Problem: Using the records below, transcribe word for word the stretch from the line that contains "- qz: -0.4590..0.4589" through the line that contains "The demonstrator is", both end lines included, and nothing else.
┌────────
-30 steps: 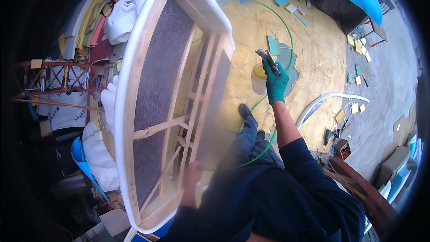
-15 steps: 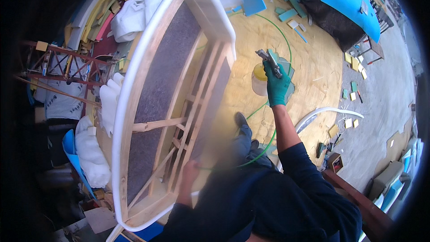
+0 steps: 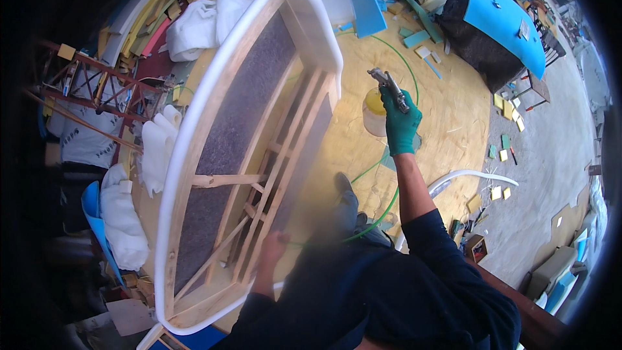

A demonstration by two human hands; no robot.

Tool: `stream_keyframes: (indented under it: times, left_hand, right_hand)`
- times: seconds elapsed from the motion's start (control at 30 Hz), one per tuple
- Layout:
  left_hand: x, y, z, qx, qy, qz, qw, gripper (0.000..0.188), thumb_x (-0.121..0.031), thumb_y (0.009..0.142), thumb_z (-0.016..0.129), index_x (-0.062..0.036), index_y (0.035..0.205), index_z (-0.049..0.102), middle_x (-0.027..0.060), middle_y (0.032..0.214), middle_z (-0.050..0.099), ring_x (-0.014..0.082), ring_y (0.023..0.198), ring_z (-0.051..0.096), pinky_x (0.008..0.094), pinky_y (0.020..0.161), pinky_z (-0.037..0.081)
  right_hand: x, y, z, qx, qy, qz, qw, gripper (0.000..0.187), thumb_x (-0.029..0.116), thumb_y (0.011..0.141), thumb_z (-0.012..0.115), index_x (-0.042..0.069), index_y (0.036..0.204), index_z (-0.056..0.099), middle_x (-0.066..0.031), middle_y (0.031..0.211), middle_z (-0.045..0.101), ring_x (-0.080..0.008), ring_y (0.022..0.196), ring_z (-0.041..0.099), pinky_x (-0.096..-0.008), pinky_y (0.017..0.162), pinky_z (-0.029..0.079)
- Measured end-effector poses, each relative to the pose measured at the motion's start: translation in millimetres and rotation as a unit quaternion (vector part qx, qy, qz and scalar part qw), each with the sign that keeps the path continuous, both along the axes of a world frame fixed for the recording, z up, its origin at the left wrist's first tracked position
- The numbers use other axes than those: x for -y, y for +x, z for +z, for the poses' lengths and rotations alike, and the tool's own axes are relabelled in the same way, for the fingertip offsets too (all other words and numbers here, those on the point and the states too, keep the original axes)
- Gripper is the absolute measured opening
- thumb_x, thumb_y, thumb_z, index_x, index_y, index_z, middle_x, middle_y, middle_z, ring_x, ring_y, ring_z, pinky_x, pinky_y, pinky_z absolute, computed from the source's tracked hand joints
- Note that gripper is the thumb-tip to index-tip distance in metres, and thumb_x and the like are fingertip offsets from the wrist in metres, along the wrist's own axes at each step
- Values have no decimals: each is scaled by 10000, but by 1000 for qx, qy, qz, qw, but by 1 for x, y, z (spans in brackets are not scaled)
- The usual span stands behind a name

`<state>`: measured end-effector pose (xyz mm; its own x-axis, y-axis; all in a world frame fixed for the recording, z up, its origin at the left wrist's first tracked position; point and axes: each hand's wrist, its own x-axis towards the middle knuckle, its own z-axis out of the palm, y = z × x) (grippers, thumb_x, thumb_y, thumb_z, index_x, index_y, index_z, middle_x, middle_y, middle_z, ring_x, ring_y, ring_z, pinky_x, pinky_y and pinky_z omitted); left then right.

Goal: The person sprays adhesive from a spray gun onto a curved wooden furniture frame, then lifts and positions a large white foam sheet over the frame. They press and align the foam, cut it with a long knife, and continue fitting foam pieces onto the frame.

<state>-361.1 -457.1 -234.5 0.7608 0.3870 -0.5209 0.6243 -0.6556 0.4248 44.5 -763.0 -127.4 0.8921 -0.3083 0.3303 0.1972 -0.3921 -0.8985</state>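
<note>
The right hand (image 3: 403, 123), in a green glove (image 3: 405, 135), is wrapped around a metal spray gun (image 3: 393, 89), held out over the tan floor sheet (image 3: 453, 116). The bare left hand (image 3: 275, 246) is at the near right side of a big wooden frame (image 3: 227, 181) with white padded edges; whether its blurred fingers grip the wood, I cannot tell. A yellow-topped tub (image 3: 374, 120) shows just left of the glove, and a green hose (image 3: 413, 68) curves across the sheet.
</note>
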Motion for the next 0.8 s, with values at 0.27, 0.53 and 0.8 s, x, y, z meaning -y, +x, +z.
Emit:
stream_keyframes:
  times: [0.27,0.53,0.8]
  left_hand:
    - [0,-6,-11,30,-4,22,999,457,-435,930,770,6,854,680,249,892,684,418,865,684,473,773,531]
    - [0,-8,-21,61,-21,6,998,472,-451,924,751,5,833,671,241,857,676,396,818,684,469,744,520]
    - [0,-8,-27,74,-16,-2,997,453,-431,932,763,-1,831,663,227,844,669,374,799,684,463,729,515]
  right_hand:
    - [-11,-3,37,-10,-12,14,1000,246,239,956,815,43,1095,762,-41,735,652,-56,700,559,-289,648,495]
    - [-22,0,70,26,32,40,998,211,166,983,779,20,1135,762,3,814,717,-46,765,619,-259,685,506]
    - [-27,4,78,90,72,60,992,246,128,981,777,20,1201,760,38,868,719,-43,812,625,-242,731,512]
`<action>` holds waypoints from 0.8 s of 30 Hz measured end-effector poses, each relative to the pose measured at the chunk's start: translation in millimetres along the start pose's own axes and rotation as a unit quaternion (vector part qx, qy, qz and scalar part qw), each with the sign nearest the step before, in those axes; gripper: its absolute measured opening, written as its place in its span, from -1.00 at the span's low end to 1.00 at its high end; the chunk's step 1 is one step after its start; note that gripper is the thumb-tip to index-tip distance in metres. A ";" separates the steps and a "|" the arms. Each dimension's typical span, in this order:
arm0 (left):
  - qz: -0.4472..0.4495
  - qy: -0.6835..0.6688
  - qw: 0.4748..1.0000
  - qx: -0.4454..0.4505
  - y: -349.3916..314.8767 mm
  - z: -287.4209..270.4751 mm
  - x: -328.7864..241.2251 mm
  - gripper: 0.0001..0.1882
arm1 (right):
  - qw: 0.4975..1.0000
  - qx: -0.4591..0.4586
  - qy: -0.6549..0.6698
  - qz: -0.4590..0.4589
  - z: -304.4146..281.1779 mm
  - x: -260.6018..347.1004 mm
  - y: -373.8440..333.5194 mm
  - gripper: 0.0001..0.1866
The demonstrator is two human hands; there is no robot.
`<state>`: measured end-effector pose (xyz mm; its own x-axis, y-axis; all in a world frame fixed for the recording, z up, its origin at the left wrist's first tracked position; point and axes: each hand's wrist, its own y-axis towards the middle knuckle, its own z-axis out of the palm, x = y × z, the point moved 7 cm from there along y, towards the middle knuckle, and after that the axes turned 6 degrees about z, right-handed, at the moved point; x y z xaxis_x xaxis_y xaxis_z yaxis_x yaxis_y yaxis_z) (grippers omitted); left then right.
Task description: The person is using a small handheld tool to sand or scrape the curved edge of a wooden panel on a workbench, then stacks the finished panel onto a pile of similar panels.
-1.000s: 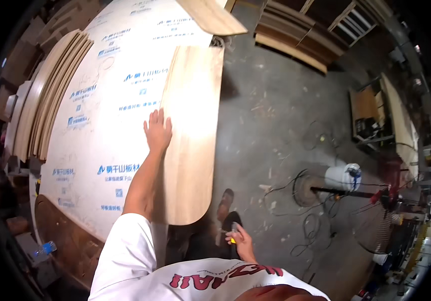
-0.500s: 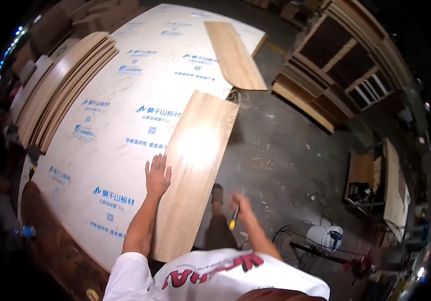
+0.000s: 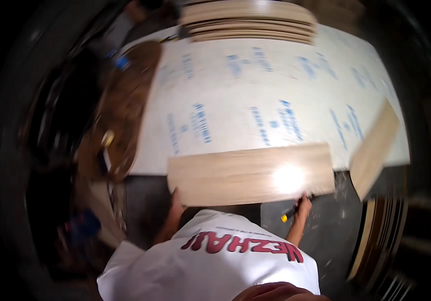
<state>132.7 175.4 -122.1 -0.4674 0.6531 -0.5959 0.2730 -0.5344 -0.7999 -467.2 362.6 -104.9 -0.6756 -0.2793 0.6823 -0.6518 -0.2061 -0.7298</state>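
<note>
A long, light wood-grain board (image 3: 225, 175) lies across the near edge of a white-topped table, overhanging toward me. My left hand (image 3: 176, 199) is closed on the near edge of the board at its left end, fingers partly hidden beneath. Toward the right end, my right hand (image 3: 303, 204) is closed around a slim black hand tool with a yellow end (image 3: 285, 217) and meets the board's near edge. Blur hides the tool's exact kind. Bright glare covers the right part of the board.
Several similar boards (image 3: 248, 25) are stacked at the table's far side. Another board (image 3: 376, 145) lies at the right, jutting past the table edge. On the left is a brown, round-ended panel (image 3: 127, 110) with a small yellow item (image 3: 107, 138). The white table sheet (image 3: 225, 120) bears blue print.
My view has turned left, so the board now lies crosswise in front of me. My left hand has gone from resting flat to gripping its edge; my right hand has come up to it.
</note>
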 end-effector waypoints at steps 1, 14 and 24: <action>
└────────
Exercise response:
  - qz: -0.4590..0.4589
  - z: -304.4146..281.1779 mm
  - x: -260.6018..347.1004 mm
  - y: -373.8440..333.5194 mm
  - gripper: 0.0001..0.1866
The demonstrator is two human hands; there is no robot.

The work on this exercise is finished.